And here we are, the final photos and tales of our little Penang trip. Ah, I love the way that photos can feel like the sprinkling of memories, the little trigger/nod that unleashes all that lies underneath, the smells, the emotions, laughter, tears, the goings on beyond the frame.
Walking past these folk playing chess with beer bottle tops, before heading to dinner at a chinese restaurant, all seem quite innocent, no sign of the night of hell to follow. You see not long after this Ilo decided to lick, yes lick a glass door of a 24hr mart in downtown Georgetown. We were about to walk out said door (which was decidely grubby) and his little tongue just reached out and licked. I wiped his tongue on my skirt, washed out his mouth, plied him with probiotics and vitamin C and then a few hours later when a fever struck him, held him close and vowed not to sleep until the fever past. In the dark hotel room with Scott lying by me wide awake, my brain ran wild with catastrophic thoughts, of typhoid, hep B and then went even crazier as outside fireworks became explosions, it was a long night. Ilo awoke bright eyed and bushy tailed, oblivious to our despair (and sleeplessness).

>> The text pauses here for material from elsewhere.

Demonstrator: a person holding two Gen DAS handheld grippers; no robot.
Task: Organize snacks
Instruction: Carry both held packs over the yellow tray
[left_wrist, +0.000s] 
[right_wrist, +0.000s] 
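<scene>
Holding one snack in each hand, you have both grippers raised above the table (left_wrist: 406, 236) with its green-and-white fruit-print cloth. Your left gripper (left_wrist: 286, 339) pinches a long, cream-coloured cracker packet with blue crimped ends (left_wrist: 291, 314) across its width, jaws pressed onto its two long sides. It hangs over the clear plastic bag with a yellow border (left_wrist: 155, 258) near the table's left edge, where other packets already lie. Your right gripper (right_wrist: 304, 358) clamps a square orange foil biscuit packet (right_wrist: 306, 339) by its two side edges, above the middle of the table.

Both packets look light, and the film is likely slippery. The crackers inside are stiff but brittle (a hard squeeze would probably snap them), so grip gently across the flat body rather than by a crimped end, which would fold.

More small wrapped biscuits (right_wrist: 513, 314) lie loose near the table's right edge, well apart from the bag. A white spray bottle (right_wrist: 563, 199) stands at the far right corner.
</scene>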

Anyway I digress, back to this little store. As avid readers might be aware I do love to op shop, both Scott and I (and our children and most of our extended family for that matter) prefer to buy secondhand, we wait for things, we search, we delight in the joy of finding treasures that others have discarded. So you can imagine my delight when on our last visit to Penang we found this shop full of wonderful bits and pieces and lots of old clothes wrapped up in these delicious bundles. Yes a lot of the bundles held rags and scraps but they also held wonderful and scrumptious morsels of vintage Kebayas, white lace tops (heavily stained but easily fixed) a little but gorgeous patchwork quilt and a few patchwork baby tops.
I must admit I did have a moment of pure joy as the shop owner sat me down, once registering my interest in some 'old clothes', on a little stool and handled me bundle after bundle as offerings. It was quiet in the shop (Poe and Ilo and Scott were at the hotel) and I lapped it up, I sat and smiled and nodded to the lovely shop keeper (who spoke very little english) and did not feel rushed at all. Pure bliss. And then only after all the bundles had been looked through, and a gathering of purchases made, I was thrust back out in the sunshine, amongst bikes and cars, dogs, people and smells and I smiled all the way back to the hotel with my precious bundle of bits of Penang's, history, some of it's stories told through these worn cloths, tucked safely under my arm.
This food market was the perfect place to sit and watch, looking and smelling all these different and delicious foods like satay, roti canai, clay pot rice, fresh seafood, char kway teow, kuih, dumplings, apom and more. Seeing the people cooking on the simple stoves, others eating, talking, staring, laughing.
We all stopped and looked and took in the beauty and wonderful repercussions of that fortuitous first look, imagining my mum and dad in their twenties in old Penang seeing each other for the first time, with no idea whatsoever of what was to come, just cherishing and delighting in that first flutter that came with that first look.
My dad recalled his first visit to Penang, he had just flown in from Australia and met up with a RAAF friend (my dad was in the RAAF for a few years, which was why he was in Penang when he met my mum), the friend put my dad on the back of his motorbike and offered to take him around the island, and he did. My dad said it was terrifying as they essentially raced around the island on a motorbike, it was definitely a surreal experience, particularly coming from a small country town in Australia and this being his first experience overseas, never having been on a motorbike before, least of all hooning around a tropical island full of so many strange sights.
A metal rocket ship teetering on the edge of a cliff, old bungalows offering tired accommodation, but perfectly manicured lawns being tendered to by a number of staff.
Sadly there were cages with squirrels running about, birds squawking and a very sad looking chameleon in dirty glass box.
We stopped and ate a few delicious thai entrees, the lone customers in this mighty place. The taxi driver said that when it first opened a few years ago (!, yes surprisingly this was not a remnant from the 50's despite all appearances pointing suggesting so), there were tremendous line ups and people would drive from all over the island and brave the ridiculously steep and long driveway to eat here. It was very good Thai and although we didn't try it, it apparently has the most amazing Tom Yum Goong.
As we clung onto our seats on the way down the hill (seriously, if you haven't gathered already this was steep and a little scary), we delighted in the surreal and pretty wonderful experience, we would never have found this place on our own.
The second last day of our holiday, we were back at the G for two nights to celebrate Scott's birthday and delight in that buffet breakfast for one more time. Even though we were paying the internet rate we were lucky enough to get an upgrade to this crazy suite, yes the bath looks onto the bedroom (or vice a versa), it did kind of feel like we were in a hotel room in a movie. We also received a special birthday message from the hotel for Scott, a bottle of red wine, and a birthday cake, yep, totally fancy and quite surreal.